Summary: When Lily was three, her mother put her up for adoption, then disappeared without a trace. Or so Lily was told. Lily grew up in her new family and tried to forget her past. But with the Korean War raging and fear of “commies” everywhere, Lily’s Asian heritage makes her a target. She is sick of the racism she faces, a fact her adoptive parents won’t take seriously. For Lily, war is everywhere—the dinner table, the halls at school, and especially within her own skin.
Then her brainy little brother, Ralph, finds a box hidden in the attic. In it are a baffling jumble of broken antiques—clues to her past left by her “Gone Mom.” Lily and Ralph attempt to match these fragments with rare Chinese artifacts at the art museum. She encounters the artistic genius Elliot James, who attracts and infuriates Lily as he tries to draw out the beauty of her golden heritage. Will Lily summon the courage to confront her own remarkable creation story? The real story, and one she can know only by coming face-to-face with the truth long buried within the people she thought she knew best. (via Goodreads)
Review: Set in the time period of the second Red Scare and McCarthyism, Girl in Reverse is a lovely novel about a Chinese girl searching for her identity. I felt for Lily as she had to deal with horrible racism and bullying in school, and even in her own family – through her parents refusal to even admit that she was being bullied.
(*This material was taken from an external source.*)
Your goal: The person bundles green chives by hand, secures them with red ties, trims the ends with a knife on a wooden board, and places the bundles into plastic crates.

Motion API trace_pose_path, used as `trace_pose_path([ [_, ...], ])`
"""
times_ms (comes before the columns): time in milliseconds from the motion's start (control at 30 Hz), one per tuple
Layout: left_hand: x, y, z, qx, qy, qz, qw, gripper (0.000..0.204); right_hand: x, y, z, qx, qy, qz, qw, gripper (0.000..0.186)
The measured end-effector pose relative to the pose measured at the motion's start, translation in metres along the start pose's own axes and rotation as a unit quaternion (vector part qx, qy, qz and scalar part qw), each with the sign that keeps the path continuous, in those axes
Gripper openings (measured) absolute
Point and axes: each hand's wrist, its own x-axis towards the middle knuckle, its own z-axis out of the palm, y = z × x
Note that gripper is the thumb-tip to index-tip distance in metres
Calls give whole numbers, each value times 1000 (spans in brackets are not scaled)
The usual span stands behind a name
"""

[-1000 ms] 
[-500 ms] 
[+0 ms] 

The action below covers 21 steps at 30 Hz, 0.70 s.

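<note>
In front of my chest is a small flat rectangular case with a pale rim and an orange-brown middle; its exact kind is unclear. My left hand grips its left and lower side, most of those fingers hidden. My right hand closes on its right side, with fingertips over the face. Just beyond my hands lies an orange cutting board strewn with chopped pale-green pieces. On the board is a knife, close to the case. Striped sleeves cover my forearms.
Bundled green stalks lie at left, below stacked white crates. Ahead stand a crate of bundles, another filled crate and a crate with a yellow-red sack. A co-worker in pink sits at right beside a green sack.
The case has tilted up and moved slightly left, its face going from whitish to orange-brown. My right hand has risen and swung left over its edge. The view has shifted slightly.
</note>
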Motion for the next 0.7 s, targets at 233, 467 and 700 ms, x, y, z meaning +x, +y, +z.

Lily is the only Chinese person in her high school and the treatment she receives shuts her down, as would anyone else in that situation. It was brutal and honest and I respected Barbara Stuber for not sugar-coating the hurtful words expressed because of fear and propaganda that was being spread at the time. Lily’s search is beautifully done as the mystery is revealed slowly, with Lily questioning if she really wants to know the answers. I like how Stuber expressed the inner conflict an adopted child may go through and the effect that it can have on a family. There is a push and pull desire to want to know one’s origins, one’s biological identity, but also knowing that our identity is also shaped through our experiences. This inner conflict within Lily was beautifully written and very true to life.
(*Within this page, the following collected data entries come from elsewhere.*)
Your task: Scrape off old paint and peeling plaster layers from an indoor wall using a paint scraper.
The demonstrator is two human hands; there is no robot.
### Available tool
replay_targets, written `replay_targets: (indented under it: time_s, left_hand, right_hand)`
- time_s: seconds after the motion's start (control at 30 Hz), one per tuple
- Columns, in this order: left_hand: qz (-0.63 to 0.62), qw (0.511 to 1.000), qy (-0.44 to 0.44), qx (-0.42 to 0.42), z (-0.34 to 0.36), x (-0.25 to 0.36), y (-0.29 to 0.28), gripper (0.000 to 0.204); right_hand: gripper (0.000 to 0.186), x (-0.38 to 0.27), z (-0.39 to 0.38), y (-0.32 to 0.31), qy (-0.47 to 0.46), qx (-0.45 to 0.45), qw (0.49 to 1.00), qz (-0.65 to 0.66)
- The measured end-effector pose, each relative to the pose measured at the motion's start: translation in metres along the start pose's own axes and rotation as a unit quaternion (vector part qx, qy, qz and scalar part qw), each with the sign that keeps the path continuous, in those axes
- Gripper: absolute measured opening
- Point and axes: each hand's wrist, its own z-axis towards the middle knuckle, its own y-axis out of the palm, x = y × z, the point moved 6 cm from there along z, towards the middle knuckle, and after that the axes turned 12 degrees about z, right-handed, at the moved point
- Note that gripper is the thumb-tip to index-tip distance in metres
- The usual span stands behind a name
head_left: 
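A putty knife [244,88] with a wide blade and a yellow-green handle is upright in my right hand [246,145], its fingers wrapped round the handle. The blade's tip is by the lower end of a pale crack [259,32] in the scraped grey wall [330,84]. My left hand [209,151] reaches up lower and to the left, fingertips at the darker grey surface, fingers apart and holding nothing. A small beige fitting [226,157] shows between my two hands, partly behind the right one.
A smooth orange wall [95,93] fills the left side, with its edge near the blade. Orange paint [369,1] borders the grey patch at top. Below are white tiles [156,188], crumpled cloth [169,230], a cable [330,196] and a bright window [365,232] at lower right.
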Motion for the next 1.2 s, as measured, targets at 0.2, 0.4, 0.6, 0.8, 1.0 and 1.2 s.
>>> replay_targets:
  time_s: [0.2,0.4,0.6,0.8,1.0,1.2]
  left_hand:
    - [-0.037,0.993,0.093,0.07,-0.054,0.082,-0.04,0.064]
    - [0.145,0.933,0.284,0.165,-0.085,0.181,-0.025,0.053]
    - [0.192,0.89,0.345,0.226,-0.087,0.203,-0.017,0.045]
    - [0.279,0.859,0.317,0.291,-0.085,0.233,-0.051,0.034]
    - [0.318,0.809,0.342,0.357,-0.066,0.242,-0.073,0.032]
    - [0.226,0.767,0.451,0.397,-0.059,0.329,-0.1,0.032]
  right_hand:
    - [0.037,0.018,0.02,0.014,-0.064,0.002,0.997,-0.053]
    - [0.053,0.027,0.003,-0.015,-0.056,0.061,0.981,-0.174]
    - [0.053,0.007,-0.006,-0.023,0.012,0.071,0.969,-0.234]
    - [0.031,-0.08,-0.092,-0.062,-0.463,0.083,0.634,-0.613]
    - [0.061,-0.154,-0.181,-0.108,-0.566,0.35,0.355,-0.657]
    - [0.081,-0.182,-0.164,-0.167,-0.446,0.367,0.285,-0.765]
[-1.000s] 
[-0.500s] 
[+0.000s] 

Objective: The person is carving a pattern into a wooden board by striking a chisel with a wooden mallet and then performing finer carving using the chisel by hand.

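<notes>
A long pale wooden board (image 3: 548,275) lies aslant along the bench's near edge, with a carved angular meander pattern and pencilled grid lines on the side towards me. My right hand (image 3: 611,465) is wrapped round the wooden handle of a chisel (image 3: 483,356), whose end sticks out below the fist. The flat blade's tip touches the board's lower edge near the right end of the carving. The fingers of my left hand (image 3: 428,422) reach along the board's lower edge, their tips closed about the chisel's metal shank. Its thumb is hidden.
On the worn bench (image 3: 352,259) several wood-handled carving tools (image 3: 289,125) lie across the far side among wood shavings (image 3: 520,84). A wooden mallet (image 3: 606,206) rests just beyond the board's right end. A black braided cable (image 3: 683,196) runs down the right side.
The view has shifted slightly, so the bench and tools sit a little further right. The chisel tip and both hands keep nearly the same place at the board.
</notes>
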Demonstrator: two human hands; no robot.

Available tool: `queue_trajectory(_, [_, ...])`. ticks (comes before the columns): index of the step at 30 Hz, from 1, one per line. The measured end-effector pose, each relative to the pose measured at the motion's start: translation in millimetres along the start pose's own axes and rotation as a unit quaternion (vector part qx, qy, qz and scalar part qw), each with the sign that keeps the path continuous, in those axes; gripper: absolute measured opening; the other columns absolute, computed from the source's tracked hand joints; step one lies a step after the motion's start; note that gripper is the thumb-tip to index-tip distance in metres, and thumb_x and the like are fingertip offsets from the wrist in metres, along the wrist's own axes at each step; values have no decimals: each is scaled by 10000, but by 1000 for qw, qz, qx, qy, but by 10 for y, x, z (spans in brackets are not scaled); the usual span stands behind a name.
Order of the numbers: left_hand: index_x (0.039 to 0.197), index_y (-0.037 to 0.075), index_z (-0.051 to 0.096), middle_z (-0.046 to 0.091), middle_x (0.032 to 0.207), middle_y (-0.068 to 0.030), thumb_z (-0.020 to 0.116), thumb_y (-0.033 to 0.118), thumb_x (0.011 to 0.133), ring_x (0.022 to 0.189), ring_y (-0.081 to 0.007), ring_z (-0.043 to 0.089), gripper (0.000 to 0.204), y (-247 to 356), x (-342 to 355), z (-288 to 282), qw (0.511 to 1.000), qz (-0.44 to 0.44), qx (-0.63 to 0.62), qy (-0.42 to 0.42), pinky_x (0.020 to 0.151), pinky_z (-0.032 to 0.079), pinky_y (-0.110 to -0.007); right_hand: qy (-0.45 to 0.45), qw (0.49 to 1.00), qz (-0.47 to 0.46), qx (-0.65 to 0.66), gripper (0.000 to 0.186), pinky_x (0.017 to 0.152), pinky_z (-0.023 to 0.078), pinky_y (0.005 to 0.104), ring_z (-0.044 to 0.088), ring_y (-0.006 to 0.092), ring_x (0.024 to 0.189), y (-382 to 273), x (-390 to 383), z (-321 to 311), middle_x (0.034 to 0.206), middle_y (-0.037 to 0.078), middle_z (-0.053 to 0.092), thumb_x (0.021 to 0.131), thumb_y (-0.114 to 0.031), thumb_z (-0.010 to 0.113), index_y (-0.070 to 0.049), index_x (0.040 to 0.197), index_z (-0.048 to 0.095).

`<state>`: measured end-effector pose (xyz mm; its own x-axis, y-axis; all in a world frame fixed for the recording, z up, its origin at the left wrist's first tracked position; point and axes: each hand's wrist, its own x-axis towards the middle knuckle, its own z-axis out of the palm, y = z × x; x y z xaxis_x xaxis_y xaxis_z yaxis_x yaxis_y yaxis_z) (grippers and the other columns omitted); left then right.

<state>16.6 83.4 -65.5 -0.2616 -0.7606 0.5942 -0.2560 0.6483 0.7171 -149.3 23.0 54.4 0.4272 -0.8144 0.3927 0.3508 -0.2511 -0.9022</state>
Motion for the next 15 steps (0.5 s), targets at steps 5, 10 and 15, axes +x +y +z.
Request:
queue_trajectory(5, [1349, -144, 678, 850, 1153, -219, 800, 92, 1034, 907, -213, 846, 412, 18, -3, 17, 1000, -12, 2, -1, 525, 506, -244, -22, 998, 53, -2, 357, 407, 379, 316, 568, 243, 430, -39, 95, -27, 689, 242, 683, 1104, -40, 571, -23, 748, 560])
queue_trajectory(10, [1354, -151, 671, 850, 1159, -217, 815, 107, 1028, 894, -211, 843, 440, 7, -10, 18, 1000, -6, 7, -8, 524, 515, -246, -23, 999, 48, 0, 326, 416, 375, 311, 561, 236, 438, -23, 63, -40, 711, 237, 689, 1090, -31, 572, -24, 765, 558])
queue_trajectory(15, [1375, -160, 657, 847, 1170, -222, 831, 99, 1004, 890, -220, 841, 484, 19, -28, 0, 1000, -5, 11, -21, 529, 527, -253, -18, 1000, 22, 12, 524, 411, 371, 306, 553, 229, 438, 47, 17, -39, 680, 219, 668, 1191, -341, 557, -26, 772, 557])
On the other hand, while Lily’s character was well-written, I did take issue with the portrayal of two other characters. Mr. Howard, the janitor at Lily’s schools, comes off to me as the Magical Negro trope. Lily ends up befriend Mr. Howard because she received detention for an act of protest and Mr. Howard assures her that she did the right thing. I felt like Mr. Howard’s sole purpose was to guide Lily on being able to stand up for herself and deal with the racism head on. While he does not sacrifice himself for Lily, he is written fairly one-dimensionally because he was just there to help Lily. And yes, I’m glad that Stuber gave Lily a person of color to help her make sense of her world, but I think there could have been more to Mr. Howard to make him seem real instead of a caricature. The other character I had a problem with was Auntie Chow, who Lily ends up befriending, in a way, to learn more about being Chinese. Auntie Chow and her husband are immigrants, but speak with the stereotypical broken English given to Asian characters. The Chows have a son in medical school, so I can presume they have been in America a while, therefore their English would be much better. I just felt that in a novel about searching for identity, specifically a girl’s Chinese heritage, writing Chinese characters using a stereotype was bad form. Both of these character portrayals ruined my enjoyment of the novel.
Recommendation: While the overall story is excellent and Lily is a character you can love, but with the characterization of Mr. Howard and the Chows, I cannot give it a glowing recommendation. Borrow it someday.